Tunisia have sacked head coach Sabri Lamouchi after a 5-1 opening loss to Sweden at the 2026 World Cup. One game in, the tournament is already over as a competitive exercise for the North African side — and the federation didn't wait around to act on it.
Lamouchi took charge in January and lost three of his five games before Sunday's Group F collapse. He's gone. Hervé Renard — the Frenchman who has previous World Cup experience with Morocco and Saudi Arabia — steps in for the remaining games against Japan and the Netherlands.
Whether Renard can salvage anything meaningful is debatable. Tunisia's goal difference is already in a hole, and the group isn't forgiving. Anyone holding outright or group-stage progression bets on Tunisia should update their expectations accordingly.
This has happened before — all in 1998
Remarkably, Tunisia have form here.

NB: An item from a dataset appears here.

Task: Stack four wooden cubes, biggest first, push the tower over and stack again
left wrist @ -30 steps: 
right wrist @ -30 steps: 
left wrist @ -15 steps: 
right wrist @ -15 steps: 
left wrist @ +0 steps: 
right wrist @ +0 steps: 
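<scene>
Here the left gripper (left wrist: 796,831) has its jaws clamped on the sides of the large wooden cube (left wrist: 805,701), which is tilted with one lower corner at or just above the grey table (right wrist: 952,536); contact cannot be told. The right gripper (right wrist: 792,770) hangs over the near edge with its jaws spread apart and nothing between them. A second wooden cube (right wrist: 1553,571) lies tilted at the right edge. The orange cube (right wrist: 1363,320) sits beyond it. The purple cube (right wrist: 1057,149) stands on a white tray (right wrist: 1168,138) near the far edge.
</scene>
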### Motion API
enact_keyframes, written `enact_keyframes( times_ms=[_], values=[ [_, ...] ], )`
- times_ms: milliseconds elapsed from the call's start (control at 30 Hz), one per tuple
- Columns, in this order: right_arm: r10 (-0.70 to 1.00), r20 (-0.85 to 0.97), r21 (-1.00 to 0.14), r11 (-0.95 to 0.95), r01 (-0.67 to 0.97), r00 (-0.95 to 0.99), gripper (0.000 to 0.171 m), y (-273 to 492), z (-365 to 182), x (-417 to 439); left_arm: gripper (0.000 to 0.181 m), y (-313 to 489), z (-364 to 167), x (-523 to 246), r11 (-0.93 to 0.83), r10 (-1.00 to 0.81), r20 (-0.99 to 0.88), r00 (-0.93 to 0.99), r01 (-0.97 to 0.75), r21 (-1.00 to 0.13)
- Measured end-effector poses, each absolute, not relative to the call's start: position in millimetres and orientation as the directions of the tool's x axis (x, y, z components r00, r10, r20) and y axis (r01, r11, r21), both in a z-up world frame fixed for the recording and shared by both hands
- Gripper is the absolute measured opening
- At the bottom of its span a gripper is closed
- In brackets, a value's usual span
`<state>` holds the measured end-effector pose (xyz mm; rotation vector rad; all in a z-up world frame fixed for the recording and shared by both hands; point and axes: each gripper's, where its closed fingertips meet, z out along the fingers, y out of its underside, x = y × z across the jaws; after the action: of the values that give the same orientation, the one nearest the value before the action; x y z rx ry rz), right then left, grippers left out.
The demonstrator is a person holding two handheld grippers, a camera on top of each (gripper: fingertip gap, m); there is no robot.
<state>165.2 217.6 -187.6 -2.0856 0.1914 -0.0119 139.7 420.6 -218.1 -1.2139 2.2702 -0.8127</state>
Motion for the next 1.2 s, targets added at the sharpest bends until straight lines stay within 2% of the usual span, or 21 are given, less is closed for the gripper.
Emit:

They're one of only three teams to have ever dismissed a head coach mid-World Cup, and all three instances happened in the same tournament: France 1998.
- Saudi Arabia sacked Carlos Alberto Parreira — the man who won the 1994 World Cup with Brazil — after a 4-0 defeat to France and a 1-0 loss to Denmark. Caretaker Mohammed Al-Kharashy oversaw a 2-2 draw with South Africa in the dead rubber.
- South Korea dismissed Cha Bum-kun after a 3-1 loss to Mexico and a 5-0 thrashing by the Netherlands. Caretaker Kim Pyung-seok got a 1-1 draw against Belgium.
- Tunisia parted with Polish coach Henryk Kasperczak following defeats to England (2-0) and Colombia (1-0). Replacement Ali Selmi drew 1-1 with Romania.
The pattern is consistent: elimination confirmed, one game left, manager out. In every case, the caretaker drew the final group match. None of it changed anything.
The one man who quit
Only one coach in World Cup history has resigned rather than been pushed. Scotland's Andy Beattie walked in 1954 — before Scotland had even played their second game — after a 1-0 loss to Austria. He'd already clashed with the Scottish FA over squad selection; they'd only let him pick 13 players. A selection committee took over and lost 7-0 to Uruguay.
Lamouchi's exit is the fourth mid-tournament sacking in World Cup history, and the second for Tunisia specifically. The pattern offers no encouragement: the replacement invariably steadies the ship just enough to draw a meaningless final group game. Renard is a more experienced appointment than the previous caretakers, but Tunisia's route to the knockout rounds just got a lot narrower than 5-1 suggests on paper.